In the 2007/2008 season, Darren embraced his first role as head coach, taking charge of B'Bugia FC. He went on to spend two productive years as the Nursery Head Coach with Floriana and then managed senior teams at Vittoriosa FC, M'Xlokk FC, and Ghaxaq FC. Subsequently, he spent two additional years as the Nursery Head Coach with Hibernians FC.
June 2014 marked a significant moment in Darren's career as he joined the Maltese champions, Valletta FC, in the capacity of an assistant coach under the guidance of the legendary Maltese player Gilbert Agius. During his tenure at Valletta FC, the team faced Qarabag FC in the UEFA Champions League. Unfortunately, in November of the same year, Darren had to step down due to changes in the coaching staff.

===Gzira United===
Darren Abdilla's managerial journey led him to Gzira United on November 14, 2014, where he assumed the role of head coach in the first division. During that season, the club participated in a promotional decider against Mosta FC, which they ultimately lost. However, in the 2015/2016 season, Gzira United achieved remarkable success, becoming champions of the Maltese First Division and earning promotion to the Maltese Premier Division without suffering a single defeat.

In Gzira United's first appearance in the Premier League after a 34-year hiatus, Darren initially served as an assistant coach under the newly appointed head coach Branko Nisevic.
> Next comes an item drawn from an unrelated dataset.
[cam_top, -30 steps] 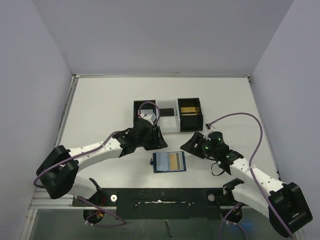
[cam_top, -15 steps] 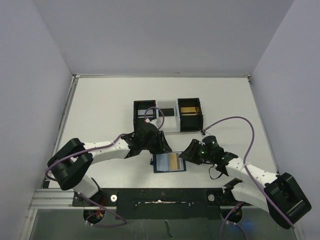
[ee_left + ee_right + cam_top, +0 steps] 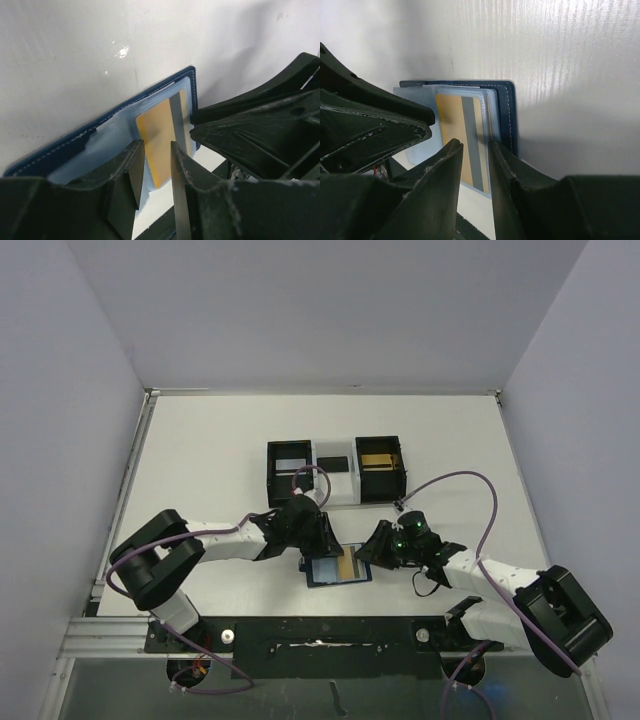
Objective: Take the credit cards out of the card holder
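The card holder [image 3: 328,571] lies open near the table's front edge, navy outside and light blue inside. A gold credit card [image 3: 346,565] with a grey stripe sits in its right half. It also shows in the left wrist view [image 3: 159,131] and the right wrist view [image 3: 454,126], with pale card edges stacked beside it. My left gripper [image 3: 320,544] hangs over the holder's upper left, its jaws a little apart and empty [image 3: 155,146]. My right gripper [image 3: 369,554] is at the holder's right edge, its jaws a little apart and empty [image 3: 474,145]. The two grippers nearly touch.
Two black boxes [image 3: 290,472] [image 3: 380,468] joined by a clear section [image 3: 336,480] stand behind the holder. The right box holds something gold, the left something pale. The black rail [image 3: 320,632] runs along the front edge just below the holder.
Both grippers have closed in on the card holder: the left moved down and right onto its upper left, the right moved left to its right edge. The holder has stayed in place.
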You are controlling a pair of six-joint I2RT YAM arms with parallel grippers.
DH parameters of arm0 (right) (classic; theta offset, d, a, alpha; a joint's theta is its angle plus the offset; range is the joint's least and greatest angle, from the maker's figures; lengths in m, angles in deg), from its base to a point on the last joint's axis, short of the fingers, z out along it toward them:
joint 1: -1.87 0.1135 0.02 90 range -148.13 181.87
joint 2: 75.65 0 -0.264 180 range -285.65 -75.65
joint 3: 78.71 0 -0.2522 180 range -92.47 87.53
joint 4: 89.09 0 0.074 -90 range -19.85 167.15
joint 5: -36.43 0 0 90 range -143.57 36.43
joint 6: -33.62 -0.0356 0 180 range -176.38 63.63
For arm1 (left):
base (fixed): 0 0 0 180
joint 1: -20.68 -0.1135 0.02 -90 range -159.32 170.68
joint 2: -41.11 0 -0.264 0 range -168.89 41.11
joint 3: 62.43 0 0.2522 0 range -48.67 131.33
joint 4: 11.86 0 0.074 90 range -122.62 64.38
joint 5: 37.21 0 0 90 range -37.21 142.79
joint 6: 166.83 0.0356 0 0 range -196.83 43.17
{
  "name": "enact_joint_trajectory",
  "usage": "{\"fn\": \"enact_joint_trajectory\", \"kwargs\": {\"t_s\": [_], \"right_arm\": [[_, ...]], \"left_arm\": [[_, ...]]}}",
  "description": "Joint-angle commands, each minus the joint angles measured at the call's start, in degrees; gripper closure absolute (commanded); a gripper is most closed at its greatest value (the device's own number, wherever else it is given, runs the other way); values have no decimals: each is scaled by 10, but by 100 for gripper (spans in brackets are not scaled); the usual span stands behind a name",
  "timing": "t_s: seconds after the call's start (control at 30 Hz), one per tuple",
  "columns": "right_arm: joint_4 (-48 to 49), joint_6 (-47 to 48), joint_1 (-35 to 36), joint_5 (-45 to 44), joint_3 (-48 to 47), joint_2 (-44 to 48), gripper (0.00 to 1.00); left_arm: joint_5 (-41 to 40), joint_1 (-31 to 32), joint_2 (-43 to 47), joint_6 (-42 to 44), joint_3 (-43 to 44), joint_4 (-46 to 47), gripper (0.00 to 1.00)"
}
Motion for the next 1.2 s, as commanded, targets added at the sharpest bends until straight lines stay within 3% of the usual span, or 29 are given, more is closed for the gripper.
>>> {"fn": "enact_joint_trajectory", "kwargs": {"t_s": [0.0, 0.57, 0.7, 0.83, 0.97, 1.17], "right_arm": [[2, 8, 5, -30, -5, -10, 71], [17, 7, 11, 10, 23, 3, 79], [10, 4, 18, 7, 25, 11, 82], [10, 1, 20, 9, 29, 21, 82], [-59, 27, 20, -15, -2, 32, 81], [-86, 74, 28, 17, -59, 48, 79]], "left_arm": [[0, 3, -8, -5, -1, 17, 73], [17, 3, -15, -54, -63, 104, 77], [8, 3, -14, -50, -60, 115, 85], [6, 3, -7, -38, -53, 103, 99], [0, 2, 10, -27, -55, 93, 100], [9, 3, 21, 9, -47, 69, 100]]}}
However, in November 2016, he took over as the head coach, steering the team to a commendable 7th-place finish.

As of the 2017/2018 season, Darren Abdilla embarked on his fourth season with Gzira United, further solidifying his reputation as a dedicated and skilled football manager. Under Darren Abdilla's leadership, Gzira United achieved remarkable success during the 2017/2018 season. The team secured a historic 3rd-place finish, earning them a coveted spot in the UEFA Europa League, marking the club's return to European competition after an astonishing 34-year hiatus.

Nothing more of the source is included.